“Higher OR*s were observed within the vaccinated versus unvaccinated group for developmental delays, asthma and ear infections. No association was found for gastrointestinal disorders in the primary analysis, but a significant relationship was detected in the third and fourth quartiles (where more vaccine doses were administered), at the 6-month cut-off in the temporal analysis, and when time permitted for a diagnosis was extended from children ⩾ 3 years of age to children ⩾ 5 years of age. Similar results have been observed in earlier studies by Mawson et al. and Delong.”.
This are the results of a study published by Sage Journals only two days ago.
- OR = oddis ratio = a ratio showing the strength of an association. Hiher OS = stronger association / higher prevalence / higher incidence
Using data from three medical practices in the United States with children born between November 2005 and June 2015, vaccinated children were compared to unvaccinated children during the first year of life for later incidence of developmental delays, asthma, ear infections and gastrointestinal disorders.
The study, published May 27, 2020 by Sage Journals, is titled “Analysis of health outcomes in vaccinated and unvaccinated children: Developmental delays, asthma, ear infections and gastrointestinal disorders“ and was conducted last year by Brian S Hooker, Department of Sciences and Mathematics, Simpson University, and Neil Z Miller, Institute of Medical and Scientific Inquiry, Santa Fe,
Dr Hooker is a paid scientific advisor and serves on the advisory board for Focus for Health (formerly Focus Autism). He also serves on the Board of Trustees for Children’s Health Defense (formerly World Mercury Project) and is a paid independent contractor of Children’s Health Defense as well. Dr Hooker is the father of a 22-year old male who has been diagnosed with autism and developmental delays.
Mr Miller is the director of Thinktwice Global Vaccine Institute and was a paid consultant to Physicians for Informed Consent.
This study employed a cohort study design with strata for medical practice, year of birth and gender.
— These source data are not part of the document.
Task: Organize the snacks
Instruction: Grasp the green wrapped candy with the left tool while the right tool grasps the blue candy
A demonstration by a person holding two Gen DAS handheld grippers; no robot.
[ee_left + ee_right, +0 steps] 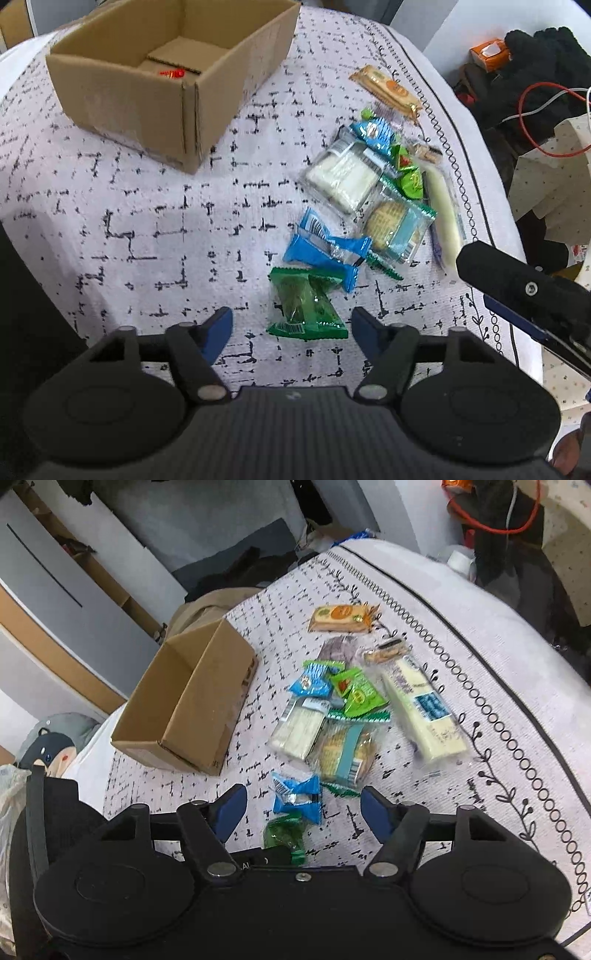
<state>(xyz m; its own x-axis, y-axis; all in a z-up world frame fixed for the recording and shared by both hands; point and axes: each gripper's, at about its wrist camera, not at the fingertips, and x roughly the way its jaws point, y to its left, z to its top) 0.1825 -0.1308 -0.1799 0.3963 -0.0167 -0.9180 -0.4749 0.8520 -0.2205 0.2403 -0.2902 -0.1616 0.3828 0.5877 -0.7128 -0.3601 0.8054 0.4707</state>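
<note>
In the left wrist view, a white cloth with a scattered black dash pattern (147, 221) covers the table, its right edge trimmed with a ring-and-vine border. Far left on it stands an open cardboard box (122, 92) with a small red thing (171, 73) on its bottom. Right of centre the snacks lie in a loose heap: a green packet (306, 310) nearest, a blue packet (325, 251) just beyond it, then a cracker pack (395, 225), a clear pack of white bars (343, 177), a long pale pack (443, 210) and, farthest, an orange bar (388, 88). The left tool (291, 325) hangs over the green packet with its jaws apart and nothing gripped. The right tool (303, 806) likewise stands open and empty above the blue packet (297, 797). Off the table's right edge are dark clothing (535, 74) and a red cable (546, 122). In the right wrist view, grey panels (92, 590) and a plush toy (48, 746) lie beyond the table's left side.
</note>
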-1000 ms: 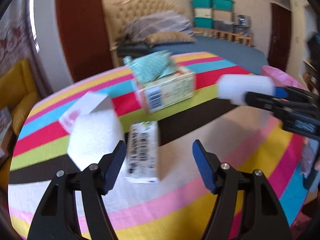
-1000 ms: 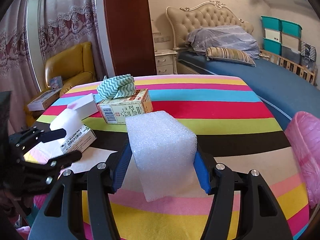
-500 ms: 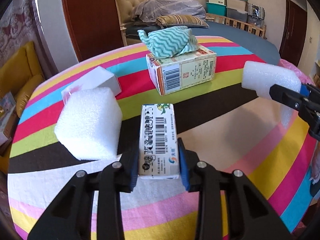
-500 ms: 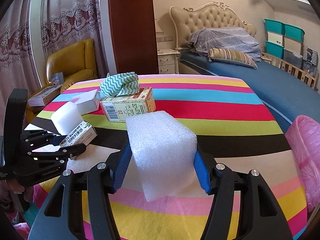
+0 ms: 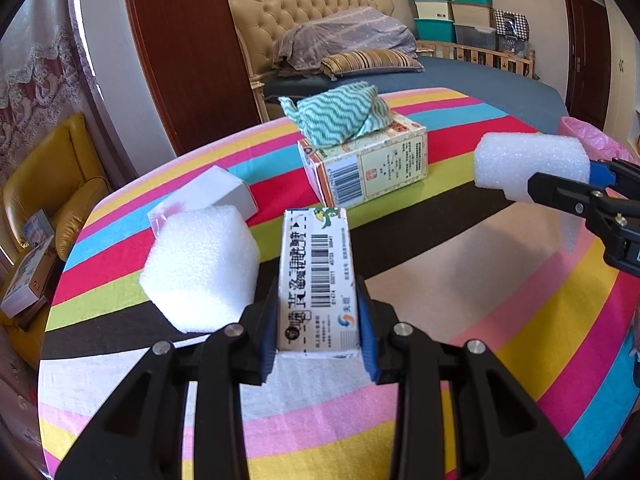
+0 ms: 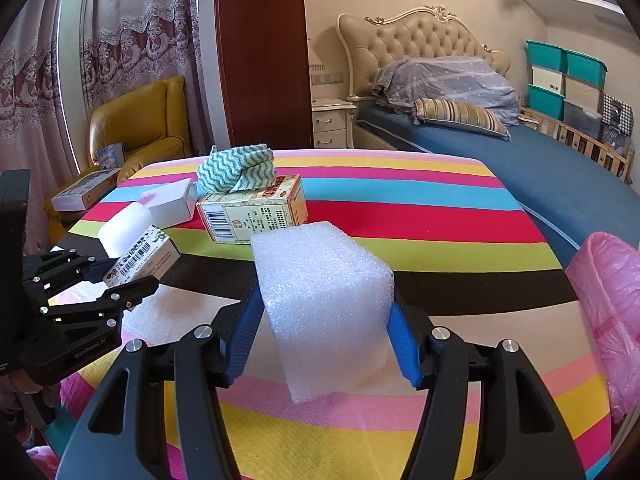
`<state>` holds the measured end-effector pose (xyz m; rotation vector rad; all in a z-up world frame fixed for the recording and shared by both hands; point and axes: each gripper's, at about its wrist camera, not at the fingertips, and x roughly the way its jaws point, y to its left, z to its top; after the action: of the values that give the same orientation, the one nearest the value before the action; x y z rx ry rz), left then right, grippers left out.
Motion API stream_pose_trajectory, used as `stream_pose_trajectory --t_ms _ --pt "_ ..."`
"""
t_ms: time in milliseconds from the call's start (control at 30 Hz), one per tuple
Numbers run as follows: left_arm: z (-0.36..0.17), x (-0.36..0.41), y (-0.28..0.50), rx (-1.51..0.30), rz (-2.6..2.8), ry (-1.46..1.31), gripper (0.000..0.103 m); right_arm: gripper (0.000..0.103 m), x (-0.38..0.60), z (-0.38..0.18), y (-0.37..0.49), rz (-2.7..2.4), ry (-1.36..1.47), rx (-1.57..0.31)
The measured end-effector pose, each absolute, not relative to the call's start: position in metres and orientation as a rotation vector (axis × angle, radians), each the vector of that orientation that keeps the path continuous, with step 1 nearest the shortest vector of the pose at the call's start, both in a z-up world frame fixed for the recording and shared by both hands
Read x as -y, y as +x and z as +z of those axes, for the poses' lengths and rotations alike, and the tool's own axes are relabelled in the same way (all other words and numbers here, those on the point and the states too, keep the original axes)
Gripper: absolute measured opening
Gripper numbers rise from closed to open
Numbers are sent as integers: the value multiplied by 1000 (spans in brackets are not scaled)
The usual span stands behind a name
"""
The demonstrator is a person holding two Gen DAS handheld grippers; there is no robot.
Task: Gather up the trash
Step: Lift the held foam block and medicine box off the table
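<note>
My left gripper (image 5: 319, 322) is shut on a small white barcode box (image 5: 317, 276), which it holds just above the striped tablecloth (image 5: 500, 320); the box also shows in the right wrist view (image 6: 140, 256). My right gripper (image 6: 322, 338) is shut on a white foam block (image 6: 324, 300), which it holds above the table; the block also shows in the left wrist view (image 5: 528, 166). A second foam block (image 5: 200, 268) lies left of the barcode box. A larger carton (image 5: 368, 164) carries a teal zigzag cloth (image 5: 340, 114). A flat white box (image 5: 208, 196) lies behind the second foam block.
A pink bag (image 6: 612, 312) hangs at the table's right edge. A white paper sheet (image 6: 176, 312) lies on the table under the left gripper. A yellow armchair (image 6: 136, 128) with boxes stands left of the table, a bed (image 6: 540, 160) behind it.
My left gripper moved forward, closed on the barcode box and lifted it slightly. My right gripper kept hold of the foam block and barely moved.
</note>
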<state>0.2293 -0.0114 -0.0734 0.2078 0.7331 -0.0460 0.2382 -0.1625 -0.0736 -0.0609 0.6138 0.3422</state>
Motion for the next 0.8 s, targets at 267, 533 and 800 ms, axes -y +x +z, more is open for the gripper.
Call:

Cases were evaluated against non-cases for an association between vaccination status and the different health conditions considered.
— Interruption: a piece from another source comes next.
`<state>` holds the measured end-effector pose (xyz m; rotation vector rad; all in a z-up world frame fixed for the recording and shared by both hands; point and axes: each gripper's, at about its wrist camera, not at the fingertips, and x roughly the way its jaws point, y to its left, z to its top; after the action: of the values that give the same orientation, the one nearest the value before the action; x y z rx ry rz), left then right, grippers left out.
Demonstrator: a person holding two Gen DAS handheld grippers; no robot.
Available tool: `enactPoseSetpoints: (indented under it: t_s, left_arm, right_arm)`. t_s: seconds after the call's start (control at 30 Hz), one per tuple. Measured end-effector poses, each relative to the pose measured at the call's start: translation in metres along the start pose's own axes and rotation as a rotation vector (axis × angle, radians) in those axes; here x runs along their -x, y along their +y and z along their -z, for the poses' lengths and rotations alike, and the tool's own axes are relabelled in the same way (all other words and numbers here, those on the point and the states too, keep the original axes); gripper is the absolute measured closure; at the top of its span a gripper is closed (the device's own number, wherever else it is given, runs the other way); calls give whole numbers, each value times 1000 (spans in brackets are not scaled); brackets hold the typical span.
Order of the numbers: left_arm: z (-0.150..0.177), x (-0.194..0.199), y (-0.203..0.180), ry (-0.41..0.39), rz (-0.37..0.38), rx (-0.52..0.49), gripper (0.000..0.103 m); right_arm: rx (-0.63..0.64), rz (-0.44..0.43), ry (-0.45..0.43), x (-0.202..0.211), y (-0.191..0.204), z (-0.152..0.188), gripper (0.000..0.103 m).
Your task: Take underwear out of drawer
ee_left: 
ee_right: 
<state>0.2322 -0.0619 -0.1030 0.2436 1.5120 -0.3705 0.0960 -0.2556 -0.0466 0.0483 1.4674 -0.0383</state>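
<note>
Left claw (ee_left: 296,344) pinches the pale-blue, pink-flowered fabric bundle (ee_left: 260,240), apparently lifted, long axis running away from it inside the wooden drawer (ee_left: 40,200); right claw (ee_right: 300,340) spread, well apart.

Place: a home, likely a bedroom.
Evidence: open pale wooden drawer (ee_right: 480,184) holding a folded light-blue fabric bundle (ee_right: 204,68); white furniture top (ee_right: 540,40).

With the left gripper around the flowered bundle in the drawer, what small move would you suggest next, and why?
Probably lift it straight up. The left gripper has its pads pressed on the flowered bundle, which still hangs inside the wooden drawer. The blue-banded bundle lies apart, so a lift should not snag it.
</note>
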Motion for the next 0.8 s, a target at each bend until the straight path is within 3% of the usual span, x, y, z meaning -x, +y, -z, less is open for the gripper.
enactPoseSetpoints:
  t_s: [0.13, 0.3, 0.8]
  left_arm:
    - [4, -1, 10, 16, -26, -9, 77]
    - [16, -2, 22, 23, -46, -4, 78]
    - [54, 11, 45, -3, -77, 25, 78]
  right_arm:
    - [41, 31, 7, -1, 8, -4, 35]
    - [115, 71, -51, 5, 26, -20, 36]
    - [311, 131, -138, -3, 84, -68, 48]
In general, with a sample size of approximately 2000 subjects, the study was designed to have a power of 80% to detect odds ratios of 1.8 (α = 0.05 and a confidence level of 0.95), but because of some more rare diagnoses, 80% power in select instances was only sufficient to detect odds ratios of 2.4 and above.
The study couldn’t analyse illnesses with low incidences because the sample was too low. That means insufficient data.
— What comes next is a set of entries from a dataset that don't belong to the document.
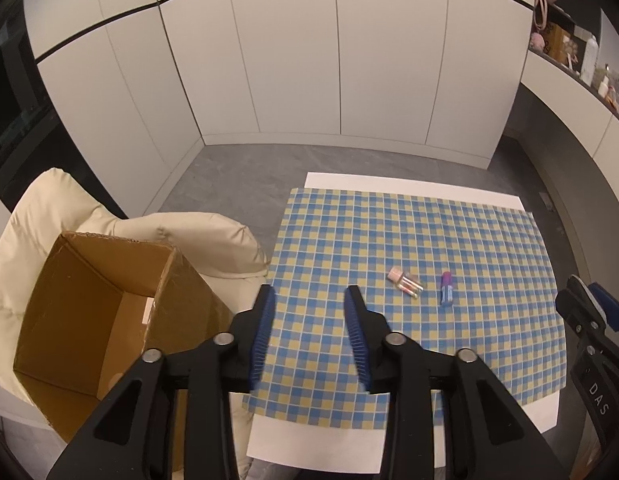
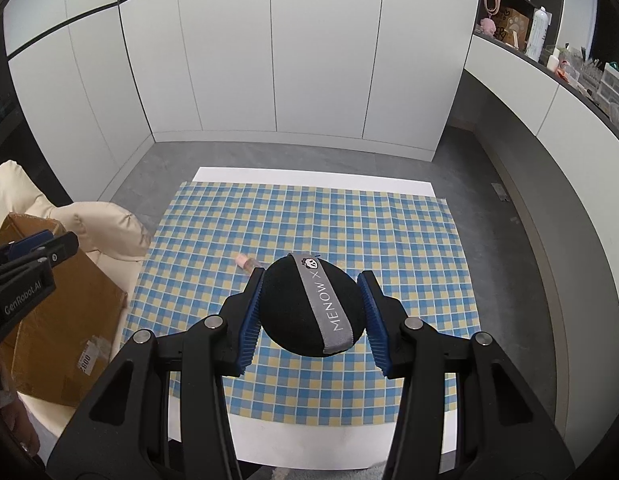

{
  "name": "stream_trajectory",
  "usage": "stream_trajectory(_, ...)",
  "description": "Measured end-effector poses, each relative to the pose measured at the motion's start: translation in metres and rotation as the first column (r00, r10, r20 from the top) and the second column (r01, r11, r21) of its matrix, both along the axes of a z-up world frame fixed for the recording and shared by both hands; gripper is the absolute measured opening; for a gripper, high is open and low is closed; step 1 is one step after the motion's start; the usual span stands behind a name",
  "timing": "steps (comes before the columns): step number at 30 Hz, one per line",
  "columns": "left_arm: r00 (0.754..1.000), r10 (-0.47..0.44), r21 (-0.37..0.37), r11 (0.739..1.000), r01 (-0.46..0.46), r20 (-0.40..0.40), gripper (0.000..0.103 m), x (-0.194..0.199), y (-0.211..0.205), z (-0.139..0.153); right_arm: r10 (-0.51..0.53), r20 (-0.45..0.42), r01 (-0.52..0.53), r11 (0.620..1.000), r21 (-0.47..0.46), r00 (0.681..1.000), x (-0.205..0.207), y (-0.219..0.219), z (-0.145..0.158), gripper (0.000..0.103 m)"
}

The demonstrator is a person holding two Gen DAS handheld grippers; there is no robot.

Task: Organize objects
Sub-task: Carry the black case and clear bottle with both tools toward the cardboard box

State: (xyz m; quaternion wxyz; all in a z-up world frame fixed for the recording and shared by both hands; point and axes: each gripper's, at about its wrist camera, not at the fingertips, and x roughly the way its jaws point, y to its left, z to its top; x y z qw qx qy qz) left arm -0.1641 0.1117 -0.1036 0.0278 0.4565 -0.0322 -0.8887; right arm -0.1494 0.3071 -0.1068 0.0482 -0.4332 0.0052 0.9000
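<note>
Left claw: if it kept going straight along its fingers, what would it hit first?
Probably the checkered tablecloth. The open left claw points at bare cloth; the small clear bottle and purple tube lie off to its right. Depth is uncertain.

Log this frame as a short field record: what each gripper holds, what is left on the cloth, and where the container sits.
left gripper: open, holding nothing, above the near-left part of the cloth
right gripper: shut on black puff with grey MENOW strap, held above the cloth
checkered cloth: blue and yellow, spread on a white table
left on cloth: small clear bottle with pink cap, lying down; purple tube, lying beside it, apart
cardboard box: open, on a cream cushion left of the table
</note>
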Motion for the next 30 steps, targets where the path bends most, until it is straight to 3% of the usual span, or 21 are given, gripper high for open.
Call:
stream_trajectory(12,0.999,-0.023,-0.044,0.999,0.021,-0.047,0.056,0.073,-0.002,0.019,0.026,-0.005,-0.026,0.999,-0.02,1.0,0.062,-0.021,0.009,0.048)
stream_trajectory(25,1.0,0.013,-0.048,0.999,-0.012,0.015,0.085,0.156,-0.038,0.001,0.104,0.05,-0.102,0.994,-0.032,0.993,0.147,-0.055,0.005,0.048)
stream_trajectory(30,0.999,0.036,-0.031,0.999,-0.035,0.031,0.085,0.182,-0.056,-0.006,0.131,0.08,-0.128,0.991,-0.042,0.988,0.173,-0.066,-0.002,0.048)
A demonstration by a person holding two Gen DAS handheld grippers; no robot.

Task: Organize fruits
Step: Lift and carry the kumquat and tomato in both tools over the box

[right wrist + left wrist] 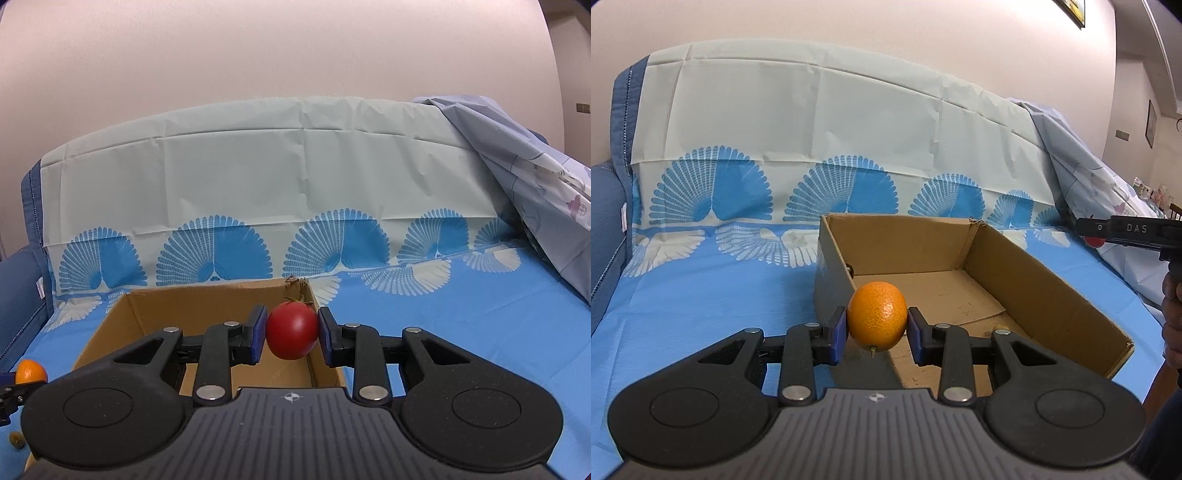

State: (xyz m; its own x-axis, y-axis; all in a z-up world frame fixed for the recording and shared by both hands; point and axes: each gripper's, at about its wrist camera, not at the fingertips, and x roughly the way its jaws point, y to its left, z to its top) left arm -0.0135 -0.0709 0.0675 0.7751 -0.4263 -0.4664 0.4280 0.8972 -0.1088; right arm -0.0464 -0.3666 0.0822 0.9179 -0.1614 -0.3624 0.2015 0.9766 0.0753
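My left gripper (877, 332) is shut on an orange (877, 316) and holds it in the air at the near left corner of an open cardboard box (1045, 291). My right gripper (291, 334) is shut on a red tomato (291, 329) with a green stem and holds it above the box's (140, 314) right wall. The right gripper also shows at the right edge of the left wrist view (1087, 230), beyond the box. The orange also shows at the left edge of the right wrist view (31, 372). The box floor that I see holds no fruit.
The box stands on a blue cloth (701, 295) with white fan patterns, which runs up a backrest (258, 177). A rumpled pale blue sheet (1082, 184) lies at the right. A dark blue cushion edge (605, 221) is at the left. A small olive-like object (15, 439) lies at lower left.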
The strongest relationships observed for vaccination status were for asthma, developmental delays and ear infections (Table 4). Although the association between vaccinations and asthma in males was elevated (Table 5), it should be noted that there were only three asthma cases in the unvaccinated group. No association between vaccinations and asthma in females was found ; this may also be due to just four asthma cases in the unvaccinated group. Although some studies were unable to find correlations between vaccines and asthma, a relationship between vaccination and allergy/atopy incidence (including asthma) has been reported. In a study involving Korean children who were all vaccinated against hepatitis B, a significantly higher asthma incidence was seen among children who had actually seroconverted to produce anti-HepB.In addition, Hurwitz and Morgenstern reported an association between diphtheria–tetanus–pertussis (DTP) and tetanus toxoid vaccination and allergy symptoms and could not rule out a relationship with asthma. In an animal study, mice vaccinated according to the Chinese infant vaccine schedule showed airway hyperresponsiveness at a significantly higher rate than unvaccinated mice.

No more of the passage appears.